Description of the task: Write out word for word each line from the top of the material through the line that has "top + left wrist". Pictures do not go in.

*** Begin section ***

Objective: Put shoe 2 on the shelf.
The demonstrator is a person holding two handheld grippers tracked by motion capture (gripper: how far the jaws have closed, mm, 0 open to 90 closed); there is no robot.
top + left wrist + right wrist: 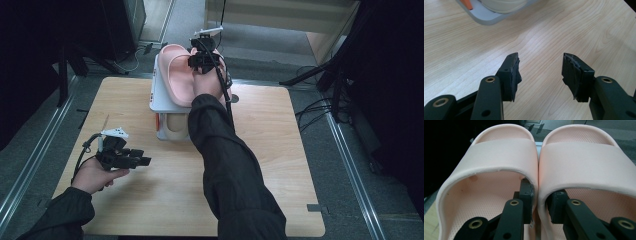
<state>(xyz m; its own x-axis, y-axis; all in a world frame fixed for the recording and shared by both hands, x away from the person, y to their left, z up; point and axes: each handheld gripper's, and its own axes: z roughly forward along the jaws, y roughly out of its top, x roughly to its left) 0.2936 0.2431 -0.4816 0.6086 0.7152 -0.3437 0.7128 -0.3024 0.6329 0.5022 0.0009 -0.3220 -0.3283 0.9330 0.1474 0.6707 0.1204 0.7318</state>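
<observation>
While the right tongs (pixel 539 205) grip the pair of pink slippers (pixel 539 165), one jaw sits inside each slipper, so the two adjoining inner walls are clamped together between the pads. In the high view, the slippers (pixel 176 70) lie side by side on top of a white box (pixel 160 97) at the far middle of the tabletop (pixel 270 165), toes pointing away from the person, and the right tongs (pixel 200 60) enter them from the heel side, with the dark sleeve (pixel 225 165) stretching diagonally across the tabletop. A cream-coloured object (pixel 175 127) is visible through the near face of the box, with an orange part at its left corner. The left tongs (pixel 140 159) hover near the left front of the tabletop, well apart from the box, with their jaws spread wide. In the left gripper view, the left tongs (pixel 540 67) hold nothing, with bare wood between the pads.
</observation>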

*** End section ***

Task result:
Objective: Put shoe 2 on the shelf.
The demonstrator is a person holding two handheld grippers tracked by motion capture (gripper: how far the jaws have closed, mm, 0 open to 90 closed); there is no robot.
top + left wrist + right wrist: 

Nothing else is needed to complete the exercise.